> _What you have to do_
A verbatim copy of all the data is required; the pictures should not appear in it.

------ Provided data ------

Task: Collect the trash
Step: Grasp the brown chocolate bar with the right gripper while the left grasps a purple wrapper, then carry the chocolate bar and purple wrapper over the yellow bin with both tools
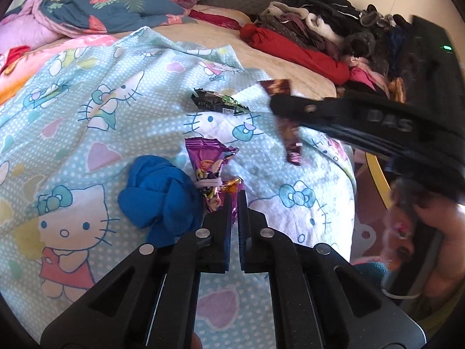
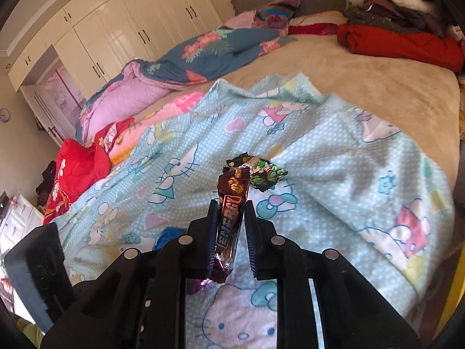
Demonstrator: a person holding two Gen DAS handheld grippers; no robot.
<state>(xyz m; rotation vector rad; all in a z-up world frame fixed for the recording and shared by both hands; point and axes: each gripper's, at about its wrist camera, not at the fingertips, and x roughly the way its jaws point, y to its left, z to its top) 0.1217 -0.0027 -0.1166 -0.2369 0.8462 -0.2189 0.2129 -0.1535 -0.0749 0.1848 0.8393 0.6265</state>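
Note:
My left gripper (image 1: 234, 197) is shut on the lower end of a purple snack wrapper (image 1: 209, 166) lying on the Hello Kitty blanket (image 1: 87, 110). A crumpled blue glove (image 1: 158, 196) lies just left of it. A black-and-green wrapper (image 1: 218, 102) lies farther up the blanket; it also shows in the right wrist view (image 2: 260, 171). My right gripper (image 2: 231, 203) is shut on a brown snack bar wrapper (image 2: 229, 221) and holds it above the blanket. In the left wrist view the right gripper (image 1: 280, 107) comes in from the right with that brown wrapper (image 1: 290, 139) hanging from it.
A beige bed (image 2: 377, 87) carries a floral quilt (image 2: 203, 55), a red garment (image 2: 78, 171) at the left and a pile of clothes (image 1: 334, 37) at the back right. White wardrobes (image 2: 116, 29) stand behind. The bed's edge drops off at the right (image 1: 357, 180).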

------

> _Response area_
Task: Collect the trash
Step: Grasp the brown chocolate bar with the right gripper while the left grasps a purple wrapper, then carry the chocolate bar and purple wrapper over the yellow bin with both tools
Demonstrator: a person holding two Gen DAS handheld grippers; no robot.
<state>(xyz m; rotation vector rad; all in a z-up world frame fixed for the recording and shared by both hands; point and axes: each gripper's, at about its wrist camera, not at the fingertips, and x roughly the way its jaws point, y to its left, z to its top) 0.1217 -0.0027 -0.1166 -0.2369 0.8462 -0.2189 0.2129 -0.1535 -0.0749 0.1848 0.8393 0.6265</state>
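Note:
My left gripper (image 1: 234, 197) is shut on the lower end of a purple snack wrapper (image 1: 209, 166) lying on the Hello Kitty blanket (image 1: 87, 110). A crumpled blue glove (image 1: 158, 196) lies just left of it. A black-and-green wrapper (image 1: 218, 102) lies farther up the blanket; it also shows in the right wrist view (image 2: 260, 171). My right gripper (image 2: 231, 203) is shut on a brown snack bar wrapper (image 2: 229, 221) and holds it above the blanket. In the left wrist view the right gripper (image 1: 280, 107) comes in from the right with that brown wrapper (image 1: 290, 139) hanging from it.
A beige bed (image 2: 377, 87) carries a floral quilt (image 2: 203, 55), a red garment (image 2: 78, 171) at the left and a pile of clothes (image 1: 334, 37) at the back right. White wardrobes (image 2: 116, 29) stand behind. The bed's edge drops off at the right (image 1: 357, 180).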

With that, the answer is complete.